A timely filed terminal disclaimer in compliance with 37 CFR 1.321(c) or 1.321(d) may be used to overcome an actual or provisional rejection based on nonstatutory double patenting provided the reference application or patent either is shown to be commonly owned with the examined application, or claims an invention made as a result of activities undertaken within the scope of a joint research agreement. See MPEP § 717.02 for applications subject to examination under the first inventor to file provisions of the AIA as explained in MPEP § 2159. See MPEP § 2146 et seq. for applications not subject to examination under the first inventor to file provisions of the AIA . A terminal disclaimer must be signed in compliance with 37 CFR 1.321(b).

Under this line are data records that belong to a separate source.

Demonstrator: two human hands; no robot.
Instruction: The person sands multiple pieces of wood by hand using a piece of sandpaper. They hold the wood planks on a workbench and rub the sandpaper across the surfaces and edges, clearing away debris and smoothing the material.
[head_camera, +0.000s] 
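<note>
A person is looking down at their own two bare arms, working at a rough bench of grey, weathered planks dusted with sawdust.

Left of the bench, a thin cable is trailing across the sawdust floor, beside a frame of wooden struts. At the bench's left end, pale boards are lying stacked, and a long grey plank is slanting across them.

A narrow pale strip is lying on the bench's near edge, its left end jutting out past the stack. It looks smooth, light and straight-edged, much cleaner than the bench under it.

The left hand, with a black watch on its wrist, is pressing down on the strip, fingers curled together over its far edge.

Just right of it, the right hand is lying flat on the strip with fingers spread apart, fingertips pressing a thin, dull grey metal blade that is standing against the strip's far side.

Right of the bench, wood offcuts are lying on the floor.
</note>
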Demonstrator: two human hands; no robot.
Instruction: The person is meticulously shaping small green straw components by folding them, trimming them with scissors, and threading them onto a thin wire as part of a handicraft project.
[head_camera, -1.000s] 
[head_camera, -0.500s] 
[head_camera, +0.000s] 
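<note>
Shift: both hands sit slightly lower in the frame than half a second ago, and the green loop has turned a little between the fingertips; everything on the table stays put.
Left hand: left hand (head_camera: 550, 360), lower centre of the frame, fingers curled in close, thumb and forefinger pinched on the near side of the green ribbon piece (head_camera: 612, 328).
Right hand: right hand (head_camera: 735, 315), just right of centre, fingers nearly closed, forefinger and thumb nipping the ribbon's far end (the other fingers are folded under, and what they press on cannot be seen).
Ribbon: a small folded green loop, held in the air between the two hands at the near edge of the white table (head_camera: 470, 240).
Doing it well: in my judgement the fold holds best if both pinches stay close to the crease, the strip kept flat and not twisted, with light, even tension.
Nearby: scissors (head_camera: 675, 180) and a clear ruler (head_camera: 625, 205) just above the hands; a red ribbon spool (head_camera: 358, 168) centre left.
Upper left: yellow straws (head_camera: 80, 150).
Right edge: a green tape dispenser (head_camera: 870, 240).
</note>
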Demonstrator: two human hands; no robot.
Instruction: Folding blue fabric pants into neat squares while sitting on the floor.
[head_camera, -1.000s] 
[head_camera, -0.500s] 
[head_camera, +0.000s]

The filing of a terminal disclaimer by itself is not a complete reply to a nonstatutory double patenting (NSDP) rejection. A complete reply requires that the terminal disclaimer be accompanied by a reply requesting reconsideration of the prior Office action. Even where the NSDP rejection is provisional the reply must be complete. See MPEP § 804, subsection I.B.1. For a reply to a non-final Office action, see 37 CFR 1.111(a). For a reply to final Office action, see 37 CFR 1.113(c). A request for reconsideration while not provided for in 37 CFR 1.113(c) may be filed after final for consideration. See MPEP §§ 706.07(e) and 714.13.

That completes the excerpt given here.